→ Task description:
Whenever "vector" appears in a line, please copy that line from the data.

→ Information supplied:
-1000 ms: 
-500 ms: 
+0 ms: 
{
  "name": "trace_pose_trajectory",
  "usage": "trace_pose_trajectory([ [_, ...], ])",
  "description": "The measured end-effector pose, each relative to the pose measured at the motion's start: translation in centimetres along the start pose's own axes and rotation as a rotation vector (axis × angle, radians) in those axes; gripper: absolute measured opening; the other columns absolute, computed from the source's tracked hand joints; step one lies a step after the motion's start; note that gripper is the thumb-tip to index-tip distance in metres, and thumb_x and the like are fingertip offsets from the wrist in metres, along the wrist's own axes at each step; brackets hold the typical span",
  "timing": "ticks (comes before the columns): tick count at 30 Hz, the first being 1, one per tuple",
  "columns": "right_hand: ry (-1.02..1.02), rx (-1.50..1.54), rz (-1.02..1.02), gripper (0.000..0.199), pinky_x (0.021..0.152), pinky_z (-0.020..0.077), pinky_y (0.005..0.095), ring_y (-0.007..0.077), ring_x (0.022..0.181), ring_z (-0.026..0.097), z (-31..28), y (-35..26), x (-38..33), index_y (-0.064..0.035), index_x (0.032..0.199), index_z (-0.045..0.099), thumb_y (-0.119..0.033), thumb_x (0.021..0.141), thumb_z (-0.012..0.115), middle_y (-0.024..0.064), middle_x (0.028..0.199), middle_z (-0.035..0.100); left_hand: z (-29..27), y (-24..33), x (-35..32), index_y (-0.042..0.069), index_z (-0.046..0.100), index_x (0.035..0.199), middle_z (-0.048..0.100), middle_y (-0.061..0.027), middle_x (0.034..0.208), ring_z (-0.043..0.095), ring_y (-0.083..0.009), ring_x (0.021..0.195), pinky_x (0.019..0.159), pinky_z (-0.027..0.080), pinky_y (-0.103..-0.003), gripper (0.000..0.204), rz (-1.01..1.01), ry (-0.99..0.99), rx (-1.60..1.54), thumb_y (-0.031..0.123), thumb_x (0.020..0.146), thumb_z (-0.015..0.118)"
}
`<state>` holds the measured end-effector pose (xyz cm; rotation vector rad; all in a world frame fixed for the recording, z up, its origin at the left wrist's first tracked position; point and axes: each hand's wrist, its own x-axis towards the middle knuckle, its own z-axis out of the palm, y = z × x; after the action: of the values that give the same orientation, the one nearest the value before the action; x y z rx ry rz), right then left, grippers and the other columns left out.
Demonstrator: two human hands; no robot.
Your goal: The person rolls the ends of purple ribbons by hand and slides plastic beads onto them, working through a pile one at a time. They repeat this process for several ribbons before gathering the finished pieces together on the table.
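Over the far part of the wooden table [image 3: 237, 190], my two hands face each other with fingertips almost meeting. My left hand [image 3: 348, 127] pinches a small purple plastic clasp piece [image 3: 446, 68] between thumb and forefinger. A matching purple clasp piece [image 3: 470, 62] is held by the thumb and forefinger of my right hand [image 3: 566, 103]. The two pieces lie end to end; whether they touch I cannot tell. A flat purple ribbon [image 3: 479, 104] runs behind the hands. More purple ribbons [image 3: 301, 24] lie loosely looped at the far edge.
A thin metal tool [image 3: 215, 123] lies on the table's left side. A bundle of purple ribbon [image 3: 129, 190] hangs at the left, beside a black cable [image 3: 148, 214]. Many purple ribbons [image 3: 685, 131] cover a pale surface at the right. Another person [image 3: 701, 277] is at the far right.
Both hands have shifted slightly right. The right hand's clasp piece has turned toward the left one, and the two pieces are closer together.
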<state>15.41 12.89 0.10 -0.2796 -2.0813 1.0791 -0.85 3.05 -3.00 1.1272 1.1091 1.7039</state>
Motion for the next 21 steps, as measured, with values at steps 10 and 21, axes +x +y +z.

→ Written response:
  "description": "The measured end-effector pose, each relative to the pose measured at the motion's start: translation in centimetres along the start pose's own axes and rotation as a rotation vector (axis × angle, radians) in those axes; gripper: absolute measured opening; the other columns absolute, computed from the source's tracked hand joints; step one lies a step after the motion's start; note that gripper is the thumb-tip to index-tip distance in metres, and thumb_x and the like are fingertip offsets from the wrist in metres, along the wrist's own axes at each step; brackets hold the typical span",
`<state>` holds the measured end-effector pose (xyz cm; rotation vector rad; all in a world frame fixed for the recording, z up, its origin at the left wrist's first tracked position; point and axes: each hand's wrist, its own x-axis towards the middle knuckle, its own z-axis out of the palm, y = z × x; after the action: of the values that give the same orientation, the one nearest the value before the action; x y z rx ry rz), right then left, grippers and the other columns left out.

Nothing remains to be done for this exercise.